Bank of America and Bank of New York Mellon Corp, two of the country’s largest financial institutions, earned a windfall from charging clients higher interest rates as the Federal Reserve raised borrowing costs to rein in stubborn inflation.
Bank of America’s net interest income (NII), which measures the difference between what banks earn on loans and pay out on deposits, rose 14% to $14.2 billion in the second quarter, helping it to beat Wall Street estimates. The bank said it expects full-year NII to be up about 8% at about $57 billion.
NII gains also helped drive a better-than-expected performance in BoA’s global markets business, which was also boosted by a strong performance in trading.
BNY Mellon also beat analyst estimates thanks to a 33% rise in NII, to $1.1 billion, while PNC Financial Services, a major regional lender, reported a 15% jump in NII to $3.51 billion for the second quarter.
BNY Mellon’s full-year NII outlook remains unchanged at 20% growth, Chief Financial Officer Dermot McDonogh told analysts.
That was in contrast to U.S. custodian bank State Street warning on Friday of a further decline of 12-18% on NII on a sequential basis, driven by lower deposit levels. Deposits at large banks have been dropping as consumers move money in search of higher yields.

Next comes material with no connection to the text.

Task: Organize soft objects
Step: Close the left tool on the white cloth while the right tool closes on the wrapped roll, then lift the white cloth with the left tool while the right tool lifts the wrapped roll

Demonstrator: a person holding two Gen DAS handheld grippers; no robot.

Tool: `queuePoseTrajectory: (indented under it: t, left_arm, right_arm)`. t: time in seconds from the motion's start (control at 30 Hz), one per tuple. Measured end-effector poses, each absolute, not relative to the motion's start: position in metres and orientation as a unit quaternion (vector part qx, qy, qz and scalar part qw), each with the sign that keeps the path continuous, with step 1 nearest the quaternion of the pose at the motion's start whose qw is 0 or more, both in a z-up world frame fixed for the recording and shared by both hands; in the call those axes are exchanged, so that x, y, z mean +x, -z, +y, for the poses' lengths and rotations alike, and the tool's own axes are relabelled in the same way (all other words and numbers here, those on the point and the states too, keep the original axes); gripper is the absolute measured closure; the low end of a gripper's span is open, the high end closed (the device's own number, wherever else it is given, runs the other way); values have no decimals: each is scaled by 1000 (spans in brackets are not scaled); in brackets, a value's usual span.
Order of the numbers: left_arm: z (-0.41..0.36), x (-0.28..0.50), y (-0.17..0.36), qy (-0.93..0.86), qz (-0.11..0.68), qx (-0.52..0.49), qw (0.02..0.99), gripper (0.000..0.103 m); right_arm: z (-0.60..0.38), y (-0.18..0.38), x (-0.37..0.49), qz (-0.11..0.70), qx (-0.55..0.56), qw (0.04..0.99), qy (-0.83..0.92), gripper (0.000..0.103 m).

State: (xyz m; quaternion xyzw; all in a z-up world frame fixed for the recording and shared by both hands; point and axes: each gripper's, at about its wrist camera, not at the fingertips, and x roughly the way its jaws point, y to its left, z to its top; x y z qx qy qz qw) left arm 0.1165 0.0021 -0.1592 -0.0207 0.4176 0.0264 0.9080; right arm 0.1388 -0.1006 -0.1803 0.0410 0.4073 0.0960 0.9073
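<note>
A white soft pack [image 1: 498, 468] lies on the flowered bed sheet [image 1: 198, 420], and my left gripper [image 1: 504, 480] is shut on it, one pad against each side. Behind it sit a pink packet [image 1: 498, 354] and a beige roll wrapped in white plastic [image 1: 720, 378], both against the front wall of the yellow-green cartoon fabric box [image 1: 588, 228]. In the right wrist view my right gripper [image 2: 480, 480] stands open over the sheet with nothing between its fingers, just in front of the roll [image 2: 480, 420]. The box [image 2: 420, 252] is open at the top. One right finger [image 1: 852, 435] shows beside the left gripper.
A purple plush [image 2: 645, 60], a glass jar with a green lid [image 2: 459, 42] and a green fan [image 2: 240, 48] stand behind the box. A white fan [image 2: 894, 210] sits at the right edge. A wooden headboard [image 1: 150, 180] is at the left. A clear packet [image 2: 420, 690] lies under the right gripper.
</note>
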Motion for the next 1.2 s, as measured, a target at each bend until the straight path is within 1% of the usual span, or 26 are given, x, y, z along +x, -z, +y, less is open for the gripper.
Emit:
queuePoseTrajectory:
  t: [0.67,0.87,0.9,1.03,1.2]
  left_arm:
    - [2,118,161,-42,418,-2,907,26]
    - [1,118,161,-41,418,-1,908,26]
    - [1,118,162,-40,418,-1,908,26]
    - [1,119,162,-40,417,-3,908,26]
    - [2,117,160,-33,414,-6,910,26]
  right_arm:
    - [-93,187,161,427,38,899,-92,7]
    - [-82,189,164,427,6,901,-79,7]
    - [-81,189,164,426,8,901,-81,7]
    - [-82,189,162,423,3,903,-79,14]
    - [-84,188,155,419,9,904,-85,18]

“Net interest margin seems to be somewhat increasing and the earnings seem to be good,” said Robert Pavlik, senior portfolio manager at Dakota Wealth Management, but added some investors were waiting on earnings from more regional lenders, which experienced turmoil earlier this year, to get a better picture for the overall banking sector outlook.
M&T Bank, Citizens Financial, US Bancorp, Zions Bancorp and Discover Financial all report on Wednesday.
“A lot of people are just waiting for a little bit more on the earnings front,” said Pavlik.
Shares in BofA and BNY closed up more than 4% on Tuesday, while the 6.5% jump in Morgan Stanley’s shares was the biggest daily percentage gain since Nov. 9, 2020.
The S&P 500 Banks Index closed up 1.9% and the KBW Regional Banking Index jumped 4% to finish at its highest level since March 22.
JPMorgan Chase, Wells Fargo and Citigroup likewise said on Friday profits rose on higher rates and painted a picture of a resilient economy, but also warned of risks with U.S. consumers spending less and loan growth expected to slow.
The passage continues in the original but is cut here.